Now, the type of the resistor is the real bitch question. You do not want rotary switch with great resistors but you rather want a 10-20 turns attenuator. However this is bias and everything you do with bias matters sonically. So, find the best you can get 20 turns attenuators. At the time I did it I had 3 or 4 different types and all of them were as good as fixed resistor. I chose the one that I liked best at that time, I do not remember what it was, I think it was some kind of large 20 turns Vishay for $12. It was however over 12 years back and today you might find better parts. 


Thanks Romy.  I should be able to track something down.  At this stage I am thinking of Bourns 3590 series pots.



 Romy the Cat wrote:
Be advised that quality of soldering and wires and even the layout of the bias wiring in the amp’s chasses is very auditable for whatever reason. I actually was very surprised how sensitive and demanding my 6C33C where for biasing line. I was able to hear the sound change when I loved the proximity of bias wired to mass ground.

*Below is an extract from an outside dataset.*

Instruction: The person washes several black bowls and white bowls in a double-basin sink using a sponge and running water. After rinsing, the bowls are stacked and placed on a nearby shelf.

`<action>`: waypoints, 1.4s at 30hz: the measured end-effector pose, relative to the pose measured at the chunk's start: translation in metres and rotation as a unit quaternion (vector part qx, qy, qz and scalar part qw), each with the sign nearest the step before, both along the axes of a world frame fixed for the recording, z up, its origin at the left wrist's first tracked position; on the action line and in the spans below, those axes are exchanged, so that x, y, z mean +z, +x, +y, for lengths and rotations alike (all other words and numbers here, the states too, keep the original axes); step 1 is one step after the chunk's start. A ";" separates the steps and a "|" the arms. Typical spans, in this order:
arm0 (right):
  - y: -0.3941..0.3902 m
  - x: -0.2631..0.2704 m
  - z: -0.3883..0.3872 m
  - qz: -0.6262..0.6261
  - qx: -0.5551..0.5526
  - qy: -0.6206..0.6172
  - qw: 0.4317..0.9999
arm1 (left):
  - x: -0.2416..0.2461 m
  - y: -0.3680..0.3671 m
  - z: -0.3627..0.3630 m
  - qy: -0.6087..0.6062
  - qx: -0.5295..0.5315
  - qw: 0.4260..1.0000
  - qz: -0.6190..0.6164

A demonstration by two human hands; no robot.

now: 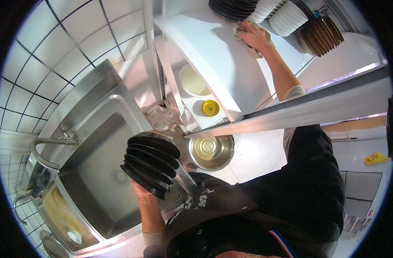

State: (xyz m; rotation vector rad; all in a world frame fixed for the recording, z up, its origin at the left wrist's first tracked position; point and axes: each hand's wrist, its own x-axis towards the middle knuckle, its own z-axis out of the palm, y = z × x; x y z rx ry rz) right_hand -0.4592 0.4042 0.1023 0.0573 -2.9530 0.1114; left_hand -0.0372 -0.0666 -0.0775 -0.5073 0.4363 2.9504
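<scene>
A stack of black bowls [151,161] rests on my left hand [141,191], tilted above the right side of the steel sink basin; most of the fingers are hidden beneath it. Up on the white shelf [212,48], my right hand [252,36] presses on a crumpled cloth [258,53], its fingers close to another stack of black dishes [233,9]. Beside that stack stand white bowls [288,18] and, farther right, a stack of brown ribbed dishes [322,36].
The steel sink [90,180] holds cloudy water under a curved faucet [45,141]. A shelf rail [290,106] crosses in front of my right arm. Below are a round white container [194,80], a yellow round object [211,108], a plastic bag [162,116] and a metal pot [227,158].
</scene>
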 end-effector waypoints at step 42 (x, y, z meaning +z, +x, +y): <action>0.193 0.064 -0.144 -0.068 0.242 -0.308 0.918 | 0.050 -0.051 0.003 0.030 0.038 0.996 0.073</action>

I am not kidding.

I don't doubt this statement at all.  There are a few ideas for wiring and component layout kicking round in my brain but I think they are for a later stage.



In the 6 Channel Version of Super Melquiades thread at post #89 you mention trouble you were having with some NC relays that you were using to disconnect some power supply bleeder resistors when the amp was turned on.  When the amp is turned off these relays make contact again and they conduct power to drain the power supplies backwards into high wattage 50R resistors.  I can see that this would be a good idea from both safety and cap lifespan perspectives.  Could you please share a little more info about this setup?  Does it still function?

You mention 50R resistors and bridging two 6A relay contacts for each power supply.  What wattage do you use for the resistors?